**Activity:** Keep each line of the material that includes "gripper", and leave out the rest.

::::::::::

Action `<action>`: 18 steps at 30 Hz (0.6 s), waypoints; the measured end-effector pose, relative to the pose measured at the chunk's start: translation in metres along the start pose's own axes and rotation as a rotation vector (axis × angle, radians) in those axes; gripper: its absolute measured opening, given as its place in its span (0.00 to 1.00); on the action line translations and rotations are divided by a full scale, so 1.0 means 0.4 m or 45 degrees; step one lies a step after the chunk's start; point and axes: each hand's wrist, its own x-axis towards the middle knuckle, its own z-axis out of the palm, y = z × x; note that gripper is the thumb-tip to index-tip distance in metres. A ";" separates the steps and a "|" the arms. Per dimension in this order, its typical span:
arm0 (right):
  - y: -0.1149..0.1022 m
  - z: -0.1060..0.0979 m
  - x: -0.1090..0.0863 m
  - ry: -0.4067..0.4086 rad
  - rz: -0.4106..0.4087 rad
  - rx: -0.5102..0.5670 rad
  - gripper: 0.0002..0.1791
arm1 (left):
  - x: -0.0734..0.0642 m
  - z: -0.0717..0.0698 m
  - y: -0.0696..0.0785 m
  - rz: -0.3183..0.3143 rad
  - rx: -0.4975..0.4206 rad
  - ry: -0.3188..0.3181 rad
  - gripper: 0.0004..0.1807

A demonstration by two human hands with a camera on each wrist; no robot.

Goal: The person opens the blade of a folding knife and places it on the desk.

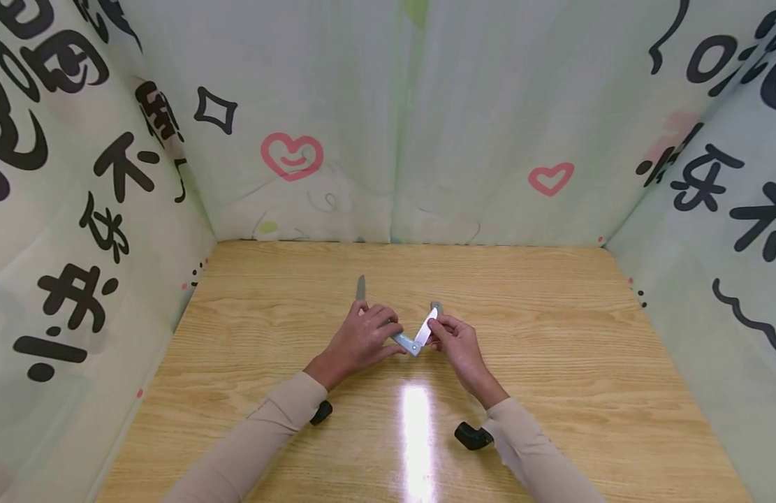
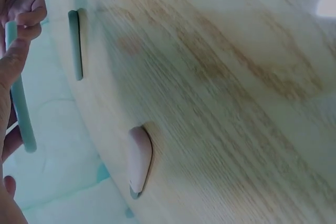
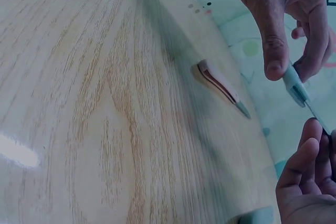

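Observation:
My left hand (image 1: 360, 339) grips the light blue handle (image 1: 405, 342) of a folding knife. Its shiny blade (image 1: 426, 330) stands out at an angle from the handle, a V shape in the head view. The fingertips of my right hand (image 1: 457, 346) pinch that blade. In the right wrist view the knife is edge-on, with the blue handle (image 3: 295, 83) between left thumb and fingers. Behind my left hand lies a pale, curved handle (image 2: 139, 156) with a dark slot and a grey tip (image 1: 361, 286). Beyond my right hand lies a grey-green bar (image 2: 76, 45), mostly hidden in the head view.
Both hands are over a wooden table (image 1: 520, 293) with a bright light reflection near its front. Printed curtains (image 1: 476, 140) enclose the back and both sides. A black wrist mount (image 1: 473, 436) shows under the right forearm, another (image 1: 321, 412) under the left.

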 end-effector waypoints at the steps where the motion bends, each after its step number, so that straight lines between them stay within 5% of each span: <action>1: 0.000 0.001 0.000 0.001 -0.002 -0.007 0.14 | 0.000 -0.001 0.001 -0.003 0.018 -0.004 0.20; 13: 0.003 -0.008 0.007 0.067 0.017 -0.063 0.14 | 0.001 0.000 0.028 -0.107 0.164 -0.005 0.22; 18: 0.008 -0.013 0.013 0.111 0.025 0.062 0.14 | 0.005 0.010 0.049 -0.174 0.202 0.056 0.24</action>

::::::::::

**Result of the exercise:**
Action `<action>`: 18 steps at 30 Hz (0.6 s), waypoints; the measured end-effector pose, relative to the pose measured at the chunk's start: translation in metres along the start pose's own axes and rotation as a rotation vector (axis × angle, radians) in those axes; gripper: its absolute measured opening, given as its place in its span (0.00 to 1.00); on the action line translations and rotations are divided by a full scale, so 1.0 means 0.4 m or 45 degrees; step one lies a step after the chunk's start; point and axes: each hand's wrist, its own x-axis towards the middle knuckle, its own z-axis out of the palm, y = z × x; note that gripper is the thumb-tip to index-tip distance in metres. A ";" separates the steps and a "|" the arms. Per dimension in this order, its typical span:
  - gripper: 0.0002..0.1791
  - gripper: 0.0004..0.1807

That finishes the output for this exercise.